What to do: For the data below, restate word for word only the lines from the line containing "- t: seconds" through the line containing "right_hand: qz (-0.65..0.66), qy", both ends included.

Task input:
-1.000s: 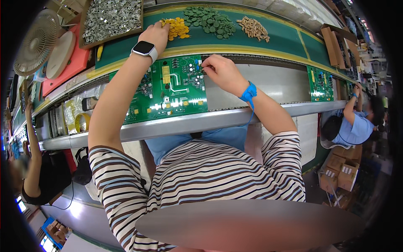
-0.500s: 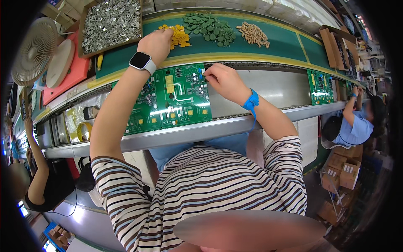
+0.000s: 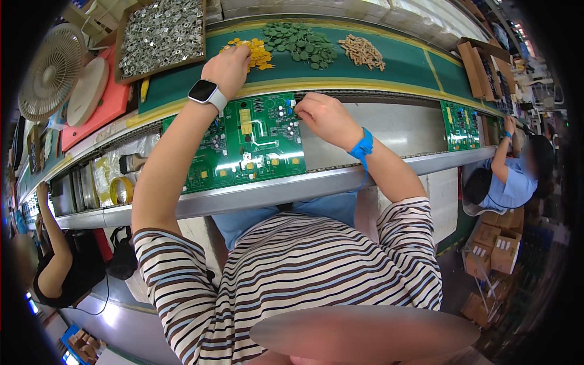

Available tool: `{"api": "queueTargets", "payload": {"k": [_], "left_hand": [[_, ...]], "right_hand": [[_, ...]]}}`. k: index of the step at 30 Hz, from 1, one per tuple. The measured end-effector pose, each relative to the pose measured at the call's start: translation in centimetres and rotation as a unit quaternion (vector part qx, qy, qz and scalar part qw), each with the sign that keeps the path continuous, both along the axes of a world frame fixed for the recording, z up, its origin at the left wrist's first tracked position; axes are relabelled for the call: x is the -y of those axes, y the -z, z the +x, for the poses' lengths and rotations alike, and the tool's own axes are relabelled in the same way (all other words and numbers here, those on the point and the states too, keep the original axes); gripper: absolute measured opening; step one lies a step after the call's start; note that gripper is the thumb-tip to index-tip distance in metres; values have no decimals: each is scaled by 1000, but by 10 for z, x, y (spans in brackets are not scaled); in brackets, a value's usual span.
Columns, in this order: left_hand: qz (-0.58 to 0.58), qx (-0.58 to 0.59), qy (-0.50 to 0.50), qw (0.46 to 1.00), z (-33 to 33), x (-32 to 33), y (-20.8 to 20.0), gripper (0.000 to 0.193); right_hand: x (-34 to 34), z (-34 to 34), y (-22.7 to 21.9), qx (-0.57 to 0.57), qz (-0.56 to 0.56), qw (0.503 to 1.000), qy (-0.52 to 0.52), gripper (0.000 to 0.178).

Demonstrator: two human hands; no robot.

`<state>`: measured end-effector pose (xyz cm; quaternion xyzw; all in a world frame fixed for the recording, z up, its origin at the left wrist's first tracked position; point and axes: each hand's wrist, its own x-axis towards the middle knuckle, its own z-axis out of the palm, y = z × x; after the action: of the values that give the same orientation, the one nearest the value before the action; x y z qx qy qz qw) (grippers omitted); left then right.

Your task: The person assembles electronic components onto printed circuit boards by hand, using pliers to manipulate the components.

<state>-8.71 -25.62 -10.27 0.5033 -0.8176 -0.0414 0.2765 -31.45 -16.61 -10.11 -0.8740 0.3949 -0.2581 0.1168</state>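
The head view looks down on a large green printed circuit board point(image 3: 246, 146) lying on the steel-edged conveyor counter point(image 3: 389, 131) directly before the person in the striped shirt. The right hand point(image 3: 325, 115), a blue strap on its wrist, rests at the board's upper right edge with fingertips pinched together on a small part there; what exactly it pinches is too small to tell. The left hand point(image 3: 228, 67), wearing a white smartwatch, reaches past the board's far edge to the green belt point(image 3: 401, 58) and curls its fingers over the heap of small yellow components point(image 3: 255, 52), touching them; whether it has any gripped cannot be told.

Just beside the yellow heap lies a pile of dark green disc parts point(image 3: 301, 42), then a pile of tan cylindrical pieces point(image 3: 362, 50). Left of the reaching arm sit a brown tray of silvery metal bits point(image 3: 161, 33), a red board carrying a round pale disc point(image 3: 88, 91), and a white desk fan point(image 3: 52, 70). The left forearm crosses over the circuit board's left part, hiding some of it. A second green circuit board point(image 3: 460, 125) lies further right along the counter, near a co-worker in a blue shirt point(image 3: 511, 182). Cardboard boxes point(image 3: 496, 249) stack on the floor at right.
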Motion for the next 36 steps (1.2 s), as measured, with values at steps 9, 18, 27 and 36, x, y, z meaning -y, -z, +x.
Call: {"api": "queueTargets", "payload": {"k": [9,18,27,36], "left_hand": [[62,50,-22,997,-3,14,0,15],[35,-117,-20,992,51,-72,-31,13],[243,-182,-124,945,127,-173,-26,11],[196,-40,-69,977,126,-207,-16,14]], "right_hand": [[0,-1,8,-73,-55,995,-27,15],[25,-32,-26,71,98,984,130,25],[99,-176,7,-164,-55,911,374,23],[96,-157,8,-94,-46,902,419,18]]}}
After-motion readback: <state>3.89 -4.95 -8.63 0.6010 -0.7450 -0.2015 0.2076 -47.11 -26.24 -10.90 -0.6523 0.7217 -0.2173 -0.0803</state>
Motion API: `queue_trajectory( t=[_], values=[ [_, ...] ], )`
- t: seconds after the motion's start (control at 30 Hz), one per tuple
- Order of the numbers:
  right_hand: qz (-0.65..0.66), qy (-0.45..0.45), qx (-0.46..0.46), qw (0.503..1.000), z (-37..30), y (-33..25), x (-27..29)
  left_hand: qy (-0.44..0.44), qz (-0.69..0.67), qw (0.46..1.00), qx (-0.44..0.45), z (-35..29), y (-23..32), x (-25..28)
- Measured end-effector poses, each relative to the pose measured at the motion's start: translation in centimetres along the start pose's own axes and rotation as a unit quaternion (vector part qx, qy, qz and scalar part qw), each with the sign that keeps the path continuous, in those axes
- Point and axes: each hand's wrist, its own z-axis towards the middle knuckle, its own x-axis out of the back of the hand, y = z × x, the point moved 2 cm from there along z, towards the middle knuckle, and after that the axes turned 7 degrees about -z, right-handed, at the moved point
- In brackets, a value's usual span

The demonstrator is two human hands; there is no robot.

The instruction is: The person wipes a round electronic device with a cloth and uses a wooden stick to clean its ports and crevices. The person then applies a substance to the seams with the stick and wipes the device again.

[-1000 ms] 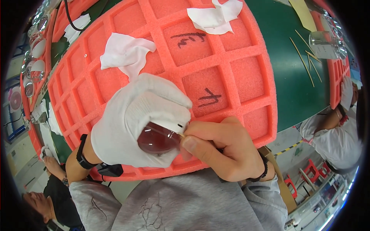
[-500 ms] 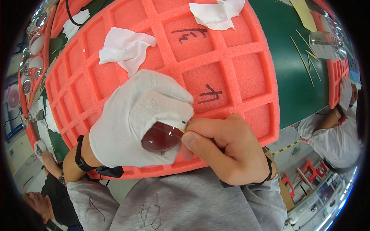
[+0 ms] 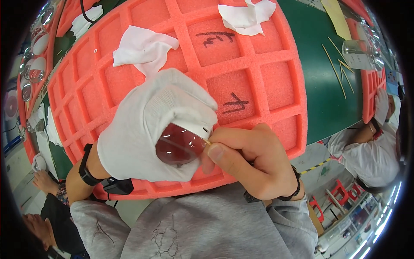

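A left hand in a white fabric glove cups a glossy, dark-red, rounded lens-like piece within its curled grip as the bare right hand pinches a thin, pale, apparently wooden stick beside it, the piece seemingly light, stiff, slippery, scratch-prone, best held rimwise.

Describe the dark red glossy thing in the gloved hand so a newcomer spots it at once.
Find the big coral foam tray with square compartments, then the white-gloved left hand over its lower part. That hand curls around a rounded, lens-like piece, beside the bare right hand. Its dark red, shiny surface sets it apart from the white cloths lying on the tray.
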Motion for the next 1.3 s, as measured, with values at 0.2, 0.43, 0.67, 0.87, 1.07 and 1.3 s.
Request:
queue_trajectory(
  t=[0.2,0.43,0.67,0.87,1.07,1.3],
  values=[
    [-0.01,-0.01,-0.043,0.999,-0.1,-0.6,0.2,0.006,0.04,0.999,-0.002,0.1,0.2,-0.3],
    [-0.044,0.02,-0.033,0.998,0.1,-1.6,0.4,0.008,0.057,0.998,0.009,0.1,0.4,-0.5],
    [-0.025,0.051,-0.035,0.998,0.0,-1.4,0.0,0.003,0.068,0.998,0.005,0.3,0.3,-0.6],
    [-0.025,-0.016,-0.077,0.997,0.4,-1.9,0.7,0.003,0.044,0.999,0.026,-0.1,0.4,-0.3],
    [-0.033,-0.003,-0.045,0.998,-0.1,-0.8,0.2,0.016,0.034,0.999,0.029,-0.3,0.4,-0.4],
    [-0.035,0.009,-0.025,0.999,0.2,-1.5,0.3,0.002,0.074,0.997,0.002,0.0,0.5,-0.5]
  ],
)
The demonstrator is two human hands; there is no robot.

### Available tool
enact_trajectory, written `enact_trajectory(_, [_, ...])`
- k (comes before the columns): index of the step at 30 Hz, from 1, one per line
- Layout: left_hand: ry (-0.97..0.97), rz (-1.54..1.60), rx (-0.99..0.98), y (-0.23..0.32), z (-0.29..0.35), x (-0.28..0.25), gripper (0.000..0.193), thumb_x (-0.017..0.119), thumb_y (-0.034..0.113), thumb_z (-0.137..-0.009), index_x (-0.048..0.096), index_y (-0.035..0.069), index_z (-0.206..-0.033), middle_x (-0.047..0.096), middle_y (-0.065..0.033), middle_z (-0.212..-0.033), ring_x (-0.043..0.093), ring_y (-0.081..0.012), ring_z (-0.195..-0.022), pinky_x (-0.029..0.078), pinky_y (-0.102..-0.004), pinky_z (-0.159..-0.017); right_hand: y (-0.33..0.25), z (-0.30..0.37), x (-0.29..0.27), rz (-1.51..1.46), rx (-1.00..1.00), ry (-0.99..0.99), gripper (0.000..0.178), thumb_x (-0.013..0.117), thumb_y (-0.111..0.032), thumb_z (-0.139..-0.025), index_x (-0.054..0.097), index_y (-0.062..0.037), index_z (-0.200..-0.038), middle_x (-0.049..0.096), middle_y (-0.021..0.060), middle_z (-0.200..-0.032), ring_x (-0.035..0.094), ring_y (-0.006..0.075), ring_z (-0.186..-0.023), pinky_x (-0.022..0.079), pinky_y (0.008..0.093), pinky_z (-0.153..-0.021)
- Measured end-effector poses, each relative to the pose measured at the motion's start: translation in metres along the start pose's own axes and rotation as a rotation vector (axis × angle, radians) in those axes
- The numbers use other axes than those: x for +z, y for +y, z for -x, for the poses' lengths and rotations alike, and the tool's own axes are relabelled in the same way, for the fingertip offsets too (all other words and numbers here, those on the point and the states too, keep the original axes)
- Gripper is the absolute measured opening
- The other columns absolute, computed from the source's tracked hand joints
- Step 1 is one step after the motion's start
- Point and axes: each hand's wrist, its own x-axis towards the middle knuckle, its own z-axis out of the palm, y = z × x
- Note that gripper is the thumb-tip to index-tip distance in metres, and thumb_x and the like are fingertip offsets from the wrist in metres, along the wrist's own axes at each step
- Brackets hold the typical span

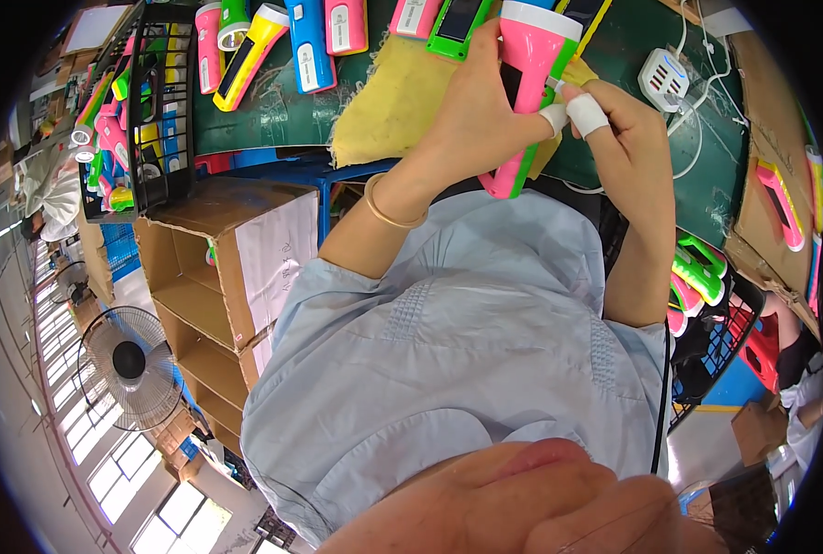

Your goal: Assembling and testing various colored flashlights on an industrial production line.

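A pink and green flashlight (533, 55) with a white head rim is gripped in my left hand (480, 115), its head pointing away from me. My right hand (624, 129) is closed at the flashlight's right side, fingertips pinching a small pale piece there that I cannot make out clearly. White wraps cover both thumb tips, which nearly meet beside the flashlight's body. Under my hands lies a yellow cloth (374, 115) on the green tabletop (254, 129).
Several coloured flashlights, including a yellow one (250, 57) and a blue one (310, 46), line the far side. A white multi-port charger (662, 78) with cables sits right. Black baskets of flashlights stand left (160, 111) and right (720, 342). A cardboard shelf (199, 277) is at left.
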Motion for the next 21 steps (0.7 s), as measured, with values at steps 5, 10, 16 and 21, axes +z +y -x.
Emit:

Reply to the exercise:
- t: seconds after the motion's start (control at 30 Hz), one per tuple
- Order of the numbers:
  right_hand: qz (-0.65..0.66), qy (-0.45..0.45), qx (-0.46..0.46), qw (0.503..1.000), z (-37..30), y (-33..25), x (-27..29)

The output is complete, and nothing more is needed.